/SalmID

Rapid confirmation of Salmonella spp. and subspp. from sequence data

Primary LanguagePythonMIT LicenseMIT

DOI

SalmID

Rapid tool to check taxonomic ID of single isolate samples. Currently only IDs Salmonella species and subspecies, and some common contaminants (Listeria, Escherichia).

Requirements:

Python 3

Installation:

The easy way with homebrew (Linux or MacOS):

brew install brewsci/bio/salmid

Big thanks to Torsten Seemann for including this in homebrew!

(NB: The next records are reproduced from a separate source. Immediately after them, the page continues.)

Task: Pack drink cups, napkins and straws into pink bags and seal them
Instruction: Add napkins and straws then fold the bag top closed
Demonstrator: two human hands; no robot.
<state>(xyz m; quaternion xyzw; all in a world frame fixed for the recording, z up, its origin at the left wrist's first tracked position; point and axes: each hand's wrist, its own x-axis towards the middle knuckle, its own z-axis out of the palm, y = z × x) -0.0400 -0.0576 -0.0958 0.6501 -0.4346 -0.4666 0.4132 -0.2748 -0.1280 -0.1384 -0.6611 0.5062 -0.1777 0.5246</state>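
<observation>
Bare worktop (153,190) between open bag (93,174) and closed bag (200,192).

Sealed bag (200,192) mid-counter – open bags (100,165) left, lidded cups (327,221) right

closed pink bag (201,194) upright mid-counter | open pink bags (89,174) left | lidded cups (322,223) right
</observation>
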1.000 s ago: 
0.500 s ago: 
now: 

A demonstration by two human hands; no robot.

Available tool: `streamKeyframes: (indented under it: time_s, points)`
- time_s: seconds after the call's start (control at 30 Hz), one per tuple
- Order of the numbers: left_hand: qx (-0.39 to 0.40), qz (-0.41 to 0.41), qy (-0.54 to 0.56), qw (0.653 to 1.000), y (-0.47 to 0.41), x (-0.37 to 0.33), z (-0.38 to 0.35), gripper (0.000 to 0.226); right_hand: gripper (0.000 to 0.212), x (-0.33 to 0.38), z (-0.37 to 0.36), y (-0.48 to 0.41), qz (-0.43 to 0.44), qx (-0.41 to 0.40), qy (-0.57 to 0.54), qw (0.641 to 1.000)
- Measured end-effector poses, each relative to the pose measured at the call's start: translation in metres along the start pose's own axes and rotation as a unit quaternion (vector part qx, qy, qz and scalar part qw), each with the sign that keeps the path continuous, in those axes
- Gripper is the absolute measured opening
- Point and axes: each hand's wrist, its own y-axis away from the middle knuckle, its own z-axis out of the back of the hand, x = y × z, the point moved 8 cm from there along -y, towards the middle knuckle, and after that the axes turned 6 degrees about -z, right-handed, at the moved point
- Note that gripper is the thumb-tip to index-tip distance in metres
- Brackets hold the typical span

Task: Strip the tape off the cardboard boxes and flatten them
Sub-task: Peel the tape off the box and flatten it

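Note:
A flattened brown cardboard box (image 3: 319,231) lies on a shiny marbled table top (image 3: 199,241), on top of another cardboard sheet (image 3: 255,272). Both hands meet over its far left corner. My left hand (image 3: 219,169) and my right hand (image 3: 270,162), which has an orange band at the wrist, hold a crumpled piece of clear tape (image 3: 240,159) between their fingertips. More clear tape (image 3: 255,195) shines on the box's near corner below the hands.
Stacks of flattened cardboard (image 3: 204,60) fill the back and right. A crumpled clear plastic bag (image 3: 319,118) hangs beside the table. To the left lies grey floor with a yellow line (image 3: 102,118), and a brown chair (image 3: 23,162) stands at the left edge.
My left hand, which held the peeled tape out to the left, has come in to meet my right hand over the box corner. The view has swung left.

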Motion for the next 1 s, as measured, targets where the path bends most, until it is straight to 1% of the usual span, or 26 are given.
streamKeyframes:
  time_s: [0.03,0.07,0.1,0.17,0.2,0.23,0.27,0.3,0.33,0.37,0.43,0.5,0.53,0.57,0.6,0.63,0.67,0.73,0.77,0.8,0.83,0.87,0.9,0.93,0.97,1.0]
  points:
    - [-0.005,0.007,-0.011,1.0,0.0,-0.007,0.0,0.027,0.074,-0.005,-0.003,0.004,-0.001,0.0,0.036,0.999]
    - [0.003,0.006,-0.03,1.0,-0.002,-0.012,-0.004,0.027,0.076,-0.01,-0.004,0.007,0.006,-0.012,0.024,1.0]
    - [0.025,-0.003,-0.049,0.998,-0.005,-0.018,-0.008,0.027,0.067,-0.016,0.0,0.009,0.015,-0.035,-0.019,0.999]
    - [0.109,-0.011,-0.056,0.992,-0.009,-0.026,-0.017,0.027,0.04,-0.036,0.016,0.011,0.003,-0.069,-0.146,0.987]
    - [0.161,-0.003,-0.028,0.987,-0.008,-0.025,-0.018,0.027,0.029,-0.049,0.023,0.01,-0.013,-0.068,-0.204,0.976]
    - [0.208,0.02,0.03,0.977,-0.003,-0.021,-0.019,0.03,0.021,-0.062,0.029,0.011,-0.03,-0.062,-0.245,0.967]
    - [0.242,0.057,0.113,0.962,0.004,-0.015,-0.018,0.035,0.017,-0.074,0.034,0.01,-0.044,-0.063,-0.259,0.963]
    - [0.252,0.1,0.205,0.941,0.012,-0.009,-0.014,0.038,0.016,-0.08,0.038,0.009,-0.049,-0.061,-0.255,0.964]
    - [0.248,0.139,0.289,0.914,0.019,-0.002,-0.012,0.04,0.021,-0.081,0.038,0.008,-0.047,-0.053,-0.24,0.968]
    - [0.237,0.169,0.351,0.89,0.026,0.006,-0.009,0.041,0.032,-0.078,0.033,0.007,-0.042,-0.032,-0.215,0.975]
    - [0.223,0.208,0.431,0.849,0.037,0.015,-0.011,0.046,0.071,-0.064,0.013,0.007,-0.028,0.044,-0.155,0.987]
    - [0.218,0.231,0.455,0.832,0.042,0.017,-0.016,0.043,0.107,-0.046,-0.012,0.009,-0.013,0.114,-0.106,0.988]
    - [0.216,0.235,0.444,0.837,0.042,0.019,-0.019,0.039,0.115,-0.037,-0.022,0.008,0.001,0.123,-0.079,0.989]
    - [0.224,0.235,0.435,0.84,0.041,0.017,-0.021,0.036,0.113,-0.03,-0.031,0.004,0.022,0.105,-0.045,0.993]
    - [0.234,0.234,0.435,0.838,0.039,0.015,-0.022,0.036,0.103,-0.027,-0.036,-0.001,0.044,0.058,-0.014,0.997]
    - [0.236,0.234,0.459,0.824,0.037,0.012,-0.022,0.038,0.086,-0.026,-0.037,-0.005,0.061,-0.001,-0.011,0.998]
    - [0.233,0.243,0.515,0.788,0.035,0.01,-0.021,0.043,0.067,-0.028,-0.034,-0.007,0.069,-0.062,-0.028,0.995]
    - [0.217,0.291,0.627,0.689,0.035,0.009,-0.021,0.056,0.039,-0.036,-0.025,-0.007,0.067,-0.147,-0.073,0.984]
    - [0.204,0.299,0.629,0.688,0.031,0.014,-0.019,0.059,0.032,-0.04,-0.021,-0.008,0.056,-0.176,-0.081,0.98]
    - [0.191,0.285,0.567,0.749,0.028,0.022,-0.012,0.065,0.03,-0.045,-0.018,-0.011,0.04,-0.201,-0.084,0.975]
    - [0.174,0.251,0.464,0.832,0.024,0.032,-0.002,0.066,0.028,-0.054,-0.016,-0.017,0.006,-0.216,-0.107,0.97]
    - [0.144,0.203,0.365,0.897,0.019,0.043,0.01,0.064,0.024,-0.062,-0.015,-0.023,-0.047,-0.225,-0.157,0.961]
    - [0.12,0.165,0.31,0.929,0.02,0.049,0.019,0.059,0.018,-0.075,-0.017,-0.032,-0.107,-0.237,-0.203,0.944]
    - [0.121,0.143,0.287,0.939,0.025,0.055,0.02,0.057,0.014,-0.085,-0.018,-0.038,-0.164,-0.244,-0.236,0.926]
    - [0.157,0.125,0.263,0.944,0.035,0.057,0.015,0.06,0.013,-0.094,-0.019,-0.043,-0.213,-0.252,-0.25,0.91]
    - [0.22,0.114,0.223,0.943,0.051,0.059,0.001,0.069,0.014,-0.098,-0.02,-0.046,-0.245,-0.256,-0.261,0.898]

Alternatively download from GitHub:

git clone https://github.com/hcdenbakker/SalmID.git

build a wheel using poetry:

cd SalmID
poetry build

and install using pip

pip install dist/salmid*.whl

To execute:

SalmID.py -e .fastq.gz

This will perform a SalmID run on all fastq.gz files in the current directory.

SalmID.py -i your_fastq_gz.fastq.gz

This will perform a SalmID run on an individual file (i.e., your_fastq_gz.fastq.gz)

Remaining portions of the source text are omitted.